╭─ Input data

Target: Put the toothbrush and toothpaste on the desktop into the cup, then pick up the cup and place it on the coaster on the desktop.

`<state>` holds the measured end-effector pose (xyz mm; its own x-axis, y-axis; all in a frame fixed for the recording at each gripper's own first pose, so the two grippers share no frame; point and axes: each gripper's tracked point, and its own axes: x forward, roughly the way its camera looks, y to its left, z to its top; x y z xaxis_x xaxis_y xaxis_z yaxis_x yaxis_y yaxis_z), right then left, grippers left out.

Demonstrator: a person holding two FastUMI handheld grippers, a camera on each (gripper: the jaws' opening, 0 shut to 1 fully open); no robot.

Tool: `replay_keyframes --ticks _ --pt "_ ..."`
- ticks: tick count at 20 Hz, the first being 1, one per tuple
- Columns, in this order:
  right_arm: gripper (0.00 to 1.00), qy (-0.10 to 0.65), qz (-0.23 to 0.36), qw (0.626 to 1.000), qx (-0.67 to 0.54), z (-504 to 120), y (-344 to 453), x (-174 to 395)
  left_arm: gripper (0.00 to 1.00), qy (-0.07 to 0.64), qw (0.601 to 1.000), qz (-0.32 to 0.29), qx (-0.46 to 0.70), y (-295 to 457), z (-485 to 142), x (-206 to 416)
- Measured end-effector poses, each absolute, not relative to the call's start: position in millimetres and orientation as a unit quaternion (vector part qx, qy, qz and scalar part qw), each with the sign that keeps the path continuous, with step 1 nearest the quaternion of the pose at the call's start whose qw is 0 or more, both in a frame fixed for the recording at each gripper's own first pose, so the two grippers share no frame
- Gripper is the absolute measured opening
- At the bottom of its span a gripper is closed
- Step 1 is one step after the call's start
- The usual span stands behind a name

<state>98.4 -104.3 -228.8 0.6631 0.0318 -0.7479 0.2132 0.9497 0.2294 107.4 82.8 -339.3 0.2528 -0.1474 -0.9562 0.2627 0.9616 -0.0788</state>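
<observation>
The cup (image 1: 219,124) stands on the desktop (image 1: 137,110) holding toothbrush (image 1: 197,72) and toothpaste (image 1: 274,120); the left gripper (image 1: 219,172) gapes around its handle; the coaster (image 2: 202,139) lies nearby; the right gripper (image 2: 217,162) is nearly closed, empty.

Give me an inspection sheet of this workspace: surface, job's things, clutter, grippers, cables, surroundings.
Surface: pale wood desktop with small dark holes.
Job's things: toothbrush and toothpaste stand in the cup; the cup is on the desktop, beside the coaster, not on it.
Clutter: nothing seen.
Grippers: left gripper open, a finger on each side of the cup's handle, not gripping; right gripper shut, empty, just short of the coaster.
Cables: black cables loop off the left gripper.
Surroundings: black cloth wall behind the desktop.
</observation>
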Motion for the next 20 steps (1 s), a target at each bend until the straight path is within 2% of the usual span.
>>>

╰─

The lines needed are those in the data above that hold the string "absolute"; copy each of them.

- Measured end-effector poses, each absolute, not relative to the call's start: position in millimetres and orientation as a unit quaternion (vector part qx, qy, qz and scalar part qw), each with the sign that keeps the path continuous, with step 1 nearest the quaternion of the pose at the call's start whose qw is 0 or more, both in a frame fixed for the recording at each gripper's own first pose, so the two grippers share no frame
- Gripper is the absolute measured opening

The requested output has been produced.